Innovation policy has traditionally focused on demonstrating the commercial viability of promising new technologies and then allowing them to compete with alternative products in the market. A new approach is required if the EU is to deliver the rates of deployment of zero-carbon technologies that are consistent with international agreements on climate change. This paper explains why EU innovation policy should focus on delivering the best value deployment pathway and that learning how to engage consumers is central to this objective. It recommends that the EU endorses the missions to achieve 100 carbon neutral cities by 2030 as the best way to steer the clean energy innovation agenda.

Recommendations

  1. The EU should adopt the mission of achieving 100 carbon neutral EU cities by 2030 to help steer work on clean energy innovation and ensure that sufficient funds are set aside under the Horizon Europe programme.
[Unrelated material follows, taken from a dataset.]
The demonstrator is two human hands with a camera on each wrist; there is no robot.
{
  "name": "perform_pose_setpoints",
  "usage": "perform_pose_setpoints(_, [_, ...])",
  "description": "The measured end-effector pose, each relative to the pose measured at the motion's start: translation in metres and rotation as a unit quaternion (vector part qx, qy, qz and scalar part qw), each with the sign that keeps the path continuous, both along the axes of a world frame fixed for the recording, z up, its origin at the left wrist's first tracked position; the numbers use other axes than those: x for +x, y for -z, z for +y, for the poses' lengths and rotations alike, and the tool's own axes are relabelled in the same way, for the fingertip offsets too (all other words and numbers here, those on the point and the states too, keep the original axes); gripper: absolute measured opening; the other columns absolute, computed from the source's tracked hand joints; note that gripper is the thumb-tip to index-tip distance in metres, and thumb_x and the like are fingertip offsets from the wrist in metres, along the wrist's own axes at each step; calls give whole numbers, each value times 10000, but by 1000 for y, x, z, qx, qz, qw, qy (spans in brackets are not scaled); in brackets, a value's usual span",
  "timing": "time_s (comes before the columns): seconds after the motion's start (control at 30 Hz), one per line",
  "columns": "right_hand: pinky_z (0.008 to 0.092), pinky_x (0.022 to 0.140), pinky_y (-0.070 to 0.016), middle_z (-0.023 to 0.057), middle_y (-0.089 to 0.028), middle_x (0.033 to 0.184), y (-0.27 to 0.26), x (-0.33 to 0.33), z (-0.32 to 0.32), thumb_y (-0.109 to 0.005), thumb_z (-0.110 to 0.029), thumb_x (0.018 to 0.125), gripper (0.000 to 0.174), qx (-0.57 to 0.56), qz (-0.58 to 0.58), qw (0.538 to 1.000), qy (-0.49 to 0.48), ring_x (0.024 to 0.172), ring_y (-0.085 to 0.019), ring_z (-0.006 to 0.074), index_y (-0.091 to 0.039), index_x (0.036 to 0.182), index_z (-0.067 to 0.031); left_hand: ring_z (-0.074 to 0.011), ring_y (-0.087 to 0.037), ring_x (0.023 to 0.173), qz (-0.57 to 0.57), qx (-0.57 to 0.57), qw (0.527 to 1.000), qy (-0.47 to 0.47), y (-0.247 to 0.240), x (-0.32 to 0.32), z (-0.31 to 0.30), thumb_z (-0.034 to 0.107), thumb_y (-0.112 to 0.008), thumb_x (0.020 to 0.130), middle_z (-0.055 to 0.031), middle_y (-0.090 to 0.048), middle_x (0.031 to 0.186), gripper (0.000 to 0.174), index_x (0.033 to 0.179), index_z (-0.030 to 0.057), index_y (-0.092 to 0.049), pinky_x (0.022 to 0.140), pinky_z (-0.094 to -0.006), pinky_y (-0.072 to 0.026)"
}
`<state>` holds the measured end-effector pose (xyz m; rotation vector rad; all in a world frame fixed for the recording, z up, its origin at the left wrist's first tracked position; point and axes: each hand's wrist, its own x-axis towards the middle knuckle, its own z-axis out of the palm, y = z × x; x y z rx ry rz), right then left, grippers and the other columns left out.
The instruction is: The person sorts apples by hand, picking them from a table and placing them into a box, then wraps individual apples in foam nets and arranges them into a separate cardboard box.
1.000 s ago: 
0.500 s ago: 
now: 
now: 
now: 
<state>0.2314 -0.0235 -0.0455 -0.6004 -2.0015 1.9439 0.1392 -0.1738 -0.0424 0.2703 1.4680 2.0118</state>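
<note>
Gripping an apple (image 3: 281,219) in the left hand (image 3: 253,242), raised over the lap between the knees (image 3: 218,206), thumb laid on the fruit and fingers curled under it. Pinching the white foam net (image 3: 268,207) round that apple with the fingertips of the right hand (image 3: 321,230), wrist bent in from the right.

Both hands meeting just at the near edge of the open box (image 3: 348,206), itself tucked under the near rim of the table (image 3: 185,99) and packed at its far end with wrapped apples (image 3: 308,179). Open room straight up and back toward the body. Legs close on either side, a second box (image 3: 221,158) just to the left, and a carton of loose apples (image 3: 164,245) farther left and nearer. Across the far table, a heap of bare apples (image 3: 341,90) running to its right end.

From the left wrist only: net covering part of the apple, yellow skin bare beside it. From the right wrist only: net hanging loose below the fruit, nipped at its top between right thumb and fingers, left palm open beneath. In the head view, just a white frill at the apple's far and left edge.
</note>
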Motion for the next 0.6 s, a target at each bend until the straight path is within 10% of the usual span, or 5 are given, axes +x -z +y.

  2. Implement a programme of large-scale demonstrators of the future energy system as the vehicle for delivering the learning necessary to achieve the mission.
  3. Ensure an appropriate governance system is in place to deliver the mission. This should specify the learning requirements, support project delivery and process the lessons learnt to inform the next phase of demonstration, wider rollout or recommendations for changes to the regulatory and market framework.
  4. Research and innovation priorities for Horizon 2020 work in the period 2018 to 2020 should ensure that feasibility studies are prepared for a range of potential demonstration projects.